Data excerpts
------------------------------------------------------------

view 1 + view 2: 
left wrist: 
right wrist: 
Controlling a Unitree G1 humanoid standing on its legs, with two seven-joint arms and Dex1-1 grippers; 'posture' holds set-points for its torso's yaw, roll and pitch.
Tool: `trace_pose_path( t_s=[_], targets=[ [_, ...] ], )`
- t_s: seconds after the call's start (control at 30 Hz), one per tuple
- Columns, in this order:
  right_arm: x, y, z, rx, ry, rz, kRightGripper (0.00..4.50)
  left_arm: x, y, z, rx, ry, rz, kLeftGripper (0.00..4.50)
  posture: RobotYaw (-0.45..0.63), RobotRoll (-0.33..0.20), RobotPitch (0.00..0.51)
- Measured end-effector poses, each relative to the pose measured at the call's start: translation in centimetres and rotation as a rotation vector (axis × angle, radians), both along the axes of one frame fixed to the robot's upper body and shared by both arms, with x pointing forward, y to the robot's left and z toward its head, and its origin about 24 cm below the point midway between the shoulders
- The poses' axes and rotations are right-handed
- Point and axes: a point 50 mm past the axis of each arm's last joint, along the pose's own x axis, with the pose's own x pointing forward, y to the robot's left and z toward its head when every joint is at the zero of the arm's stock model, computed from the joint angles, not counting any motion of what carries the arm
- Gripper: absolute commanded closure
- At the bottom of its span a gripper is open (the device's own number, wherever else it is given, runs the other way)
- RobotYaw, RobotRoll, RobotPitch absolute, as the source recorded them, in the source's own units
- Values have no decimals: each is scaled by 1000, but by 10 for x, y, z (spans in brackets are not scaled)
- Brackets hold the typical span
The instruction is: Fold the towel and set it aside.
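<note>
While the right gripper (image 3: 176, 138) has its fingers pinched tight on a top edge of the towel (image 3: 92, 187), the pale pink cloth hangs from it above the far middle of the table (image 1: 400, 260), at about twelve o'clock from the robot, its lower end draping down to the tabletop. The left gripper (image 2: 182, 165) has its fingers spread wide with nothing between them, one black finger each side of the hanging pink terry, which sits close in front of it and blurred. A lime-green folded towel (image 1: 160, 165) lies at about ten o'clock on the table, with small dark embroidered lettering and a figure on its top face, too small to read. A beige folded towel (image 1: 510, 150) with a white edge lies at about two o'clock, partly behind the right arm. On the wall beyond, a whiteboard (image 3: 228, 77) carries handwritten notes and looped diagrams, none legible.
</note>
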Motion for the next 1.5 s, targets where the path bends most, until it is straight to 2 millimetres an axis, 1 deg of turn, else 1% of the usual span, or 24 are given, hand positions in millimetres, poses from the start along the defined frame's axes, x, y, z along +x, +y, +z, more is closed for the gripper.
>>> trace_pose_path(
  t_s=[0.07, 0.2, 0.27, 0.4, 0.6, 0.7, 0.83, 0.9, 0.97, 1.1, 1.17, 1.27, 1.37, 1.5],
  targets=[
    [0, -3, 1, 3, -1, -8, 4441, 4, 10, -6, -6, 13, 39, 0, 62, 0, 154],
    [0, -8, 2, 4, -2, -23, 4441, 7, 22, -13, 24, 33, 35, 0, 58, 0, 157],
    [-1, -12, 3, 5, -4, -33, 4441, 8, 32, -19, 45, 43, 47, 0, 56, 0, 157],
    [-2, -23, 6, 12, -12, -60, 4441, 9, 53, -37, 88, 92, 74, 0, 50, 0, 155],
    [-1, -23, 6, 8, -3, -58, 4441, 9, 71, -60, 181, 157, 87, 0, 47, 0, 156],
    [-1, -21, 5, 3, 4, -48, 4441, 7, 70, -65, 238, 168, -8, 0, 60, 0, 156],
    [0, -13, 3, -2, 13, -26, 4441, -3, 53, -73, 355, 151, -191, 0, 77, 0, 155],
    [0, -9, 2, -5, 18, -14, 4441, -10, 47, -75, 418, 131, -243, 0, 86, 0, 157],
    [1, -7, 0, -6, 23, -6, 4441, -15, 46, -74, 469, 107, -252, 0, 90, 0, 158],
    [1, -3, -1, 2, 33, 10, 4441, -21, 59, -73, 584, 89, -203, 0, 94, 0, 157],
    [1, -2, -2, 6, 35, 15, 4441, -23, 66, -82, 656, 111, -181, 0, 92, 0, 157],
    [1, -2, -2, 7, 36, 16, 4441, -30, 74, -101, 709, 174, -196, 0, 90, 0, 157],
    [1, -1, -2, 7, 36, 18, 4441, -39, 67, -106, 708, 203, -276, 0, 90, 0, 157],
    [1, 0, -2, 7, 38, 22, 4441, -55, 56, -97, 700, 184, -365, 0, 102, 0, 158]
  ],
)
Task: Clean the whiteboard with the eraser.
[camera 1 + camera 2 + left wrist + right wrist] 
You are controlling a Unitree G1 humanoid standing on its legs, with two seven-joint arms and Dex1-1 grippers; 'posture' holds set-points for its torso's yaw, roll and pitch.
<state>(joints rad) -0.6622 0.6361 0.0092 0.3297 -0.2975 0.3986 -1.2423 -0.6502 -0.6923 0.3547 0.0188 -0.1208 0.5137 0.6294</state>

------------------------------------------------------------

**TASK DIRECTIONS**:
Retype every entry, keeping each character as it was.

**TASK RESPONSE**:
view 1 + view 2: 
left wrist: 
right wrist: 
Controlling a Unitree G1 humanoid standing on its legs, with two seven-joint arms and Dex1-1 grippers; 'posture' holds set-points for its torso's yaw, roll and pitch.
Tool: `trace_pose_path( t_s=[_], targets=[ [_, ...] ], )`
- t_s: seconds after the call's start (control at 30 Hz), one per tuple
- Columns, in this order:
  right_arm: x, y, z, rx, ry, rz, kRightGripper (0.00..4.50)
  left_arm: x, y, z, rx, ry, rz, kLeftGripper (0.00..4.50)
  posture: RobotYaw (-0.45..0.63), RobotRoll (-0.33..0.20), RobotPitch (0.00..0.51)
- Measured end-effector poses, each relative to the pose measured at the call's start: translation in centimetres and rotation as a rotation vector (axis × angle, radians), both along the axes of one frame fixed to the robot's upper body and shared by both arms, with x pointing forward, y to the robot's left and z toward its head, and its origin about 24 cm below the point midway between the shoulders
- The poses' axes and rotations are right-handed
- Point and axes: a point 50 mm past the axis of each arm's last joint, along the pose's own x axis, with the pose's own x pointing forward, y to the robot's left and z toward its head when every joint is at the zero of the arm's stock model, computed from the joint angles, not counting any motion of what carries the arm
- Gripper: absolute commanded closure
- At the bottom of its span a gripper is open (the device's own number, wherever else it is given, runs the other way)
- RobotYaw, RobotRoll, RobotPitch absolute, as the source recorded them, in the source's own units
- Values have no decimals: each is scaled by 1000, but by 10 for x, y, z (spans in brackets are not scaled)
- Brackets hold the typical span
The instruction is: Fold the towel and set it aside.
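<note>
While the right gripper (image 3: 176, 138) has its fingers pinched tight on a top edge of the towel (image 3: 92, 187), the pale pink cloth hangs from it above the far middle of the table (image 1: 400, 260), at about twelve o'clock from the robot, its lower end draping down to the tabletop. The left gripper (image 2: 182, 165) has its fingers spread wide with nothing between them, one black finger each side of the hanging pink terry, which sits close in front of it and blurred. A lime-green folded towel (image 1: 160, 165) lies at about ten o'clock on the table, with small dark embroidered lettering and a figure on its top face, too small to read. A beige folded towel (image 1: 510, 150) with a white edge lies at about two o'clock, partly behind the right arm. On the wall beyond, a whiteboard (image 3: 228, 77) carries handwritten notes and looped diagrams, none legible.
</note>
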Motion for the next 1.5 s, targets where the path bends most, until it is straight to 2 millimetres an axis, 1 deg of turn, else 1% of the usual span, or 24 are given, hand positions in millimetres, poses from the start along the defined frame's axes, x, y, z along +x, +y, +z, more is closed for the gripper.
>>> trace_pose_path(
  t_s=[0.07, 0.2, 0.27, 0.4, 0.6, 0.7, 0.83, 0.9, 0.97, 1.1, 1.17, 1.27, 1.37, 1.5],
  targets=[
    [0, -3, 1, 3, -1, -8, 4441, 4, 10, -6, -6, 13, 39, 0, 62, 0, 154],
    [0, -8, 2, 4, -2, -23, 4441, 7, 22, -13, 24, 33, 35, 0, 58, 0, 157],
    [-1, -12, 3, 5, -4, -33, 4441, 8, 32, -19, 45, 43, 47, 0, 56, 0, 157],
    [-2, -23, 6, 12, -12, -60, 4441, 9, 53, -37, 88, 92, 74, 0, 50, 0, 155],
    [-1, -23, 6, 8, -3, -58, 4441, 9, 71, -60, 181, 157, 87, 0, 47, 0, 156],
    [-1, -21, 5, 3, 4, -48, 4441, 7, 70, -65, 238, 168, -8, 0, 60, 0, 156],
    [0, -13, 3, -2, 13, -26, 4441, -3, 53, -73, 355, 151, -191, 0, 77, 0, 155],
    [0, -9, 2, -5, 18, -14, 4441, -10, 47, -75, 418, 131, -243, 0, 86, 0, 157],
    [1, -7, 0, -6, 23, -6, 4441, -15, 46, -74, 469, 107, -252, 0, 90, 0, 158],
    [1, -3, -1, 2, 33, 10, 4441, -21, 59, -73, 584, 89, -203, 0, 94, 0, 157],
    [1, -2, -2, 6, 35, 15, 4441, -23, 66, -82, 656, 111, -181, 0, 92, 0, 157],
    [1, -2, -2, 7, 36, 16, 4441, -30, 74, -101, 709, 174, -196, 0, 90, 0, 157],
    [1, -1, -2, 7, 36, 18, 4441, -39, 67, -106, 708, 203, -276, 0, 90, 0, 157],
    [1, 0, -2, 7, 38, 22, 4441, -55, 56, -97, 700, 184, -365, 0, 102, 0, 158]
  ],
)
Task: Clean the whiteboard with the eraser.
[camera 1 + camera 2 + left wrist + right wrist] 
You are controlling a Unitree G1 humanoid standing on its legs, with two seven-joint arms and Dex1-1 grippers; 'posture' holds set-points for its torso's yaw, roll and pitch.
<state>(joints rad) -0.6622 0.6361 0.0092 0.3297 -0.2975 0.3986 -1.2423 -0.6502 -0.6923 0.3547 0.0188 -0.1208 0.5137 0.6294</state>

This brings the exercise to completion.